(Dataset extract)

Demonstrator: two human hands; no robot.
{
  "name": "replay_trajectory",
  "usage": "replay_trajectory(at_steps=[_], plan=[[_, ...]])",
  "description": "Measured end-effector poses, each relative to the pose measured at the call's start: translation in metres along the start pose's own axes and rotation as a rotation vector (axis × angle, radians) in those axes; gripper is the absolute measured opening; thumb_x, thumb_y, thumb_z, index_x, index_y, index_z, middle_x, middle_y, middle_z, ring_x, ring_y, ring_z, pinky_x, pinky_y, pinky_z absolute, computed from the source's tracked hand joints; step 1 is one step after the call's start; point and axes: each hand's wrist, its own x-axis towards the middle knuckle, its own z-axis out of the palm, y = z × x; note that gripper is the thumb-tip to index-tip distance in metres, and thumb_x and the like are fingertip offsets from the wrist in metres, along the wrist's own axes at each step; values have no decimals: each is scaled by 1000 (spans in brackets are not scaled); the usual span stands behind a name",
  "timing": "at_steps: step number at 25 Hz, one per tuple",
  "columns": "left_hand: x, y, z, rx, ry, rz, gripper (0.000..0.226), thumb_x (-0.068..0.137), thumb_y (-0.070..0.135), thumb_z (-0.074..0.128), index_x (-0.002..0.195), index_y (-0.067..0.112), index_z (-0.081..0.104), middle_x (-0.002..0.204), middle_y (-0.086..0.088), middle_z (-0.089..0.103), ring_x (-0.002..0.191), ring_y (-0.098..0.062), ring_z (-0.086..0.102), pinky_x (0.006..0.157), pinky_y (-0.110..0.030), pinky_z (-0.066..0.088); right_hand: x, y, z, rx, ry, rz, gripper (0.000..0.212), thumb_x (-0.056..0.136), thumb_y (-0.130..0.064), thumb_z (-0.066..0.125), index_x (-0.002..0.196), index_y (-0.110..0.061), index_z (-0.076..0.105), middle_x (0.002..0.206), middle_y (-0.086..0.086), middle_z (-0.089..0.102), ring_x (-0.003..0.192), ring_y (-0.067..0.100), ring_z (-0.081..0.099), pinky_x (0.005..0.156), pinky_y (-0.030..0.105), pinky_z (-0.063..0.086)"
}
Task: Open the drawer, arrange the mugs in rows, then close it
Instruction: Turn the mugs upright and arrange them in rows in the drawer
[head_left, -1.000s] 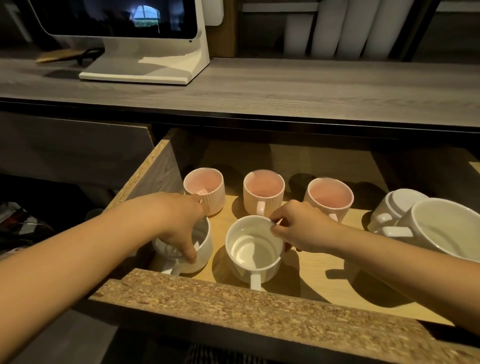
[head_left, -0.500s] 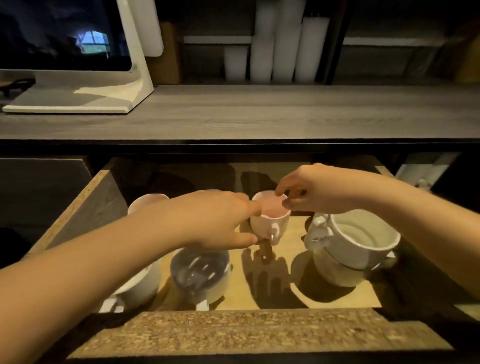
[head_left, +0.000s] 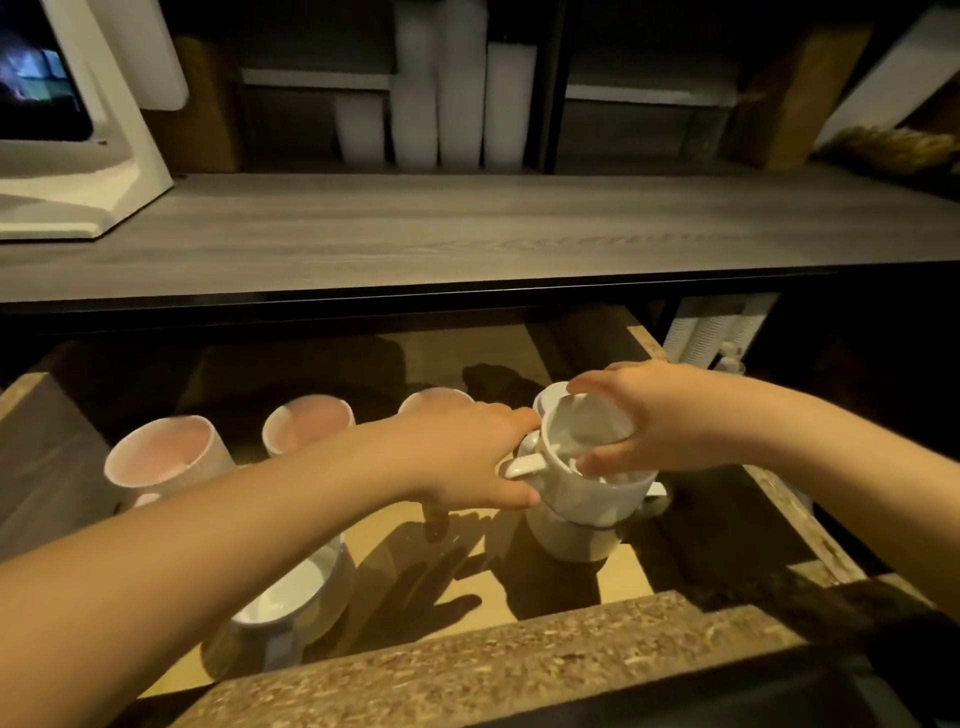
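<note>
The wooden drawer (head_left: 467, 670) is pulled open below the counter. Three pink-lined mugs stand in a back row: one at the left (head_left: 163, 460), one in the middle (head_left: 307, 428), and a third (head_left: 434, 402) partly behind my left hand. A white mug (head_left: 283, 610) stands at the front left under my left forearm. At the right, a white mug (head_left: 582, 488) sits stacked on another white mug (head_left: 571, 543). My right hand (head_left: 654, 415) grips the top mug's rim from above. My left hand (head_left: 467, 457) holds its side by the handle.
A grey wood-grain counter (head_left: 467, 228) overhangs the drawer's back. A white monitor stand (head_left: 78, 156) sits on it at the left. White cup stacks (head_left: 441, 88) stand on the shelf behind. More cup stacks (head_left: 711, 332) show right of the drawer.
Both hands moved right, away from the front white mugs and the pink mug, onto the stacked white mugs. The view shifted right as well.
</note>
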Motion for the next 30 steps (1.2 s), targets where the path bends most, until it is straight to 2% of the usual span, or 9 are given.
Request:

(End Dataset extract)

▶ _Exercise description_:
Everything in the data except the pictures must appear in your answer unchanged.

▶ _Answer to the exercise_:
Demonstrator: two human hands; no robot.
{
  "name": "replay_trajectory",
  "usage": "replay_trajectory(at_steps=[_], plan=[[_, ...]])",
  "description": "Measured end-effector poses, each relative to the pose measured at the call's start: translation in metres along the start pose's own axes and rotation as a rotation vector (axis × angle, radians) in those axes; gripper is the absolute measured opening; thumb_x, thumb_y, thumb_z, index_x, index_y, index_z, middle_x, middle_y, middle_z, ring_x, ring_y, ring_z, pinky_x, pinky_y, pinky_z absolute, computed from the source's tracked hand joints; step 1 is one step after the call's start; point and axes: each hand's wrist, its own x-axis towards the middle knuckle, its own z-axis out of the palm, y = z × x; note that gripper is the thumb-tip to index-tip distance in metres, and thumb_x and the like are fingertip offsets from the wrist in metres, along the wrist's own axes at each step; values have no decimals: each is scaled by 1000 (spans in brackets are not scaled); the usual span stands behind a name",
  "timing": "at_steps: step number at 25 Hz, one per tuple",
  "columns": "left_hand: x, y, z, rx, ry, rz, gripper (0.000..0.226), thumb_x (-0.068..0.137), thumb_y (-0.070..0.135), thumb_z (-0.074..0.128), index_x (-0.002..0.195), index_y (-0.067..0.112), index_z (-0.081..0.104), middle_x (-0.002..0.204), middle_y (-0.086..0.088), middle_z (-0.089..0.103), ring_x (-0.002..0.191), ring_y (-0.098..0.062), ring_z (-0.086..0.102), pinky_x (0.006..0.157), pinky_y (-0.110..0.030), pinky_z (-0.066..0.088); right_hand: x, y, z, rx, ry, rz, gripper (0.000..0.212), thumb_x (-0.056..0.136), thumb_y (-0.130..0.064), thumb_z (-0.066..0.125), index_x (-0.002..0.196), index_y (-0.110..0.061), index_z (-0.076..0.105), middle_x (0.002..0.206), middle_y (-0.086..0.086), middle_z (-0.089..0.102), ring_x (-0.003..0.192), ring_y (-0.067..0.100), ring_z (-0.081..0.099), pinky_x (0.005..0.156), pinky_y (-0.030..0.105), pinky_z (-0.063..0.086)"
}
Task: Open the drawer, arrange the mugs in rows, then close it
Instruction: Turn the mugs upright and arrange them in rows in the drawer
[head_left, -1.000s] 
[head_left, -0.500s] 
[head_left, +0.000s] 
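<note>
The wooden drawer (head_left: 467, 670) is pulled open below the counter. Three pink-lined mugs stand in a back row: one at the left (head_left: 163, 460), one in the middle (head_left: 307, 428), and a third (head_left: 434, 402) partly behind my left hand. A white mug (head_left: 283, 610) stands at the front left under my left forearm. At the right, a white mug (head_left: 582, 488) sits stacked on another white mug (head_left: 571, 543). My right hand (head_left: 654, 415) grips the top mug's rim from above. My left hand (head_left: 467, 457) holds its side by the handle.
A grey wood-grain counter (head_left: 467, 228) overhangs the drawer's back. A white monitor stand (head_left: 78, 156) sits on it at the left. White cup stacks (head_left: 441, 88) stand on the shelf behind. More cup stacks (head_left: 711, 332) show right of the drawer.
Both hands moved right, away from the front white mugs and the pink mug, onto the stacked white mugs. The view shifted right as well.
</note>
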Motion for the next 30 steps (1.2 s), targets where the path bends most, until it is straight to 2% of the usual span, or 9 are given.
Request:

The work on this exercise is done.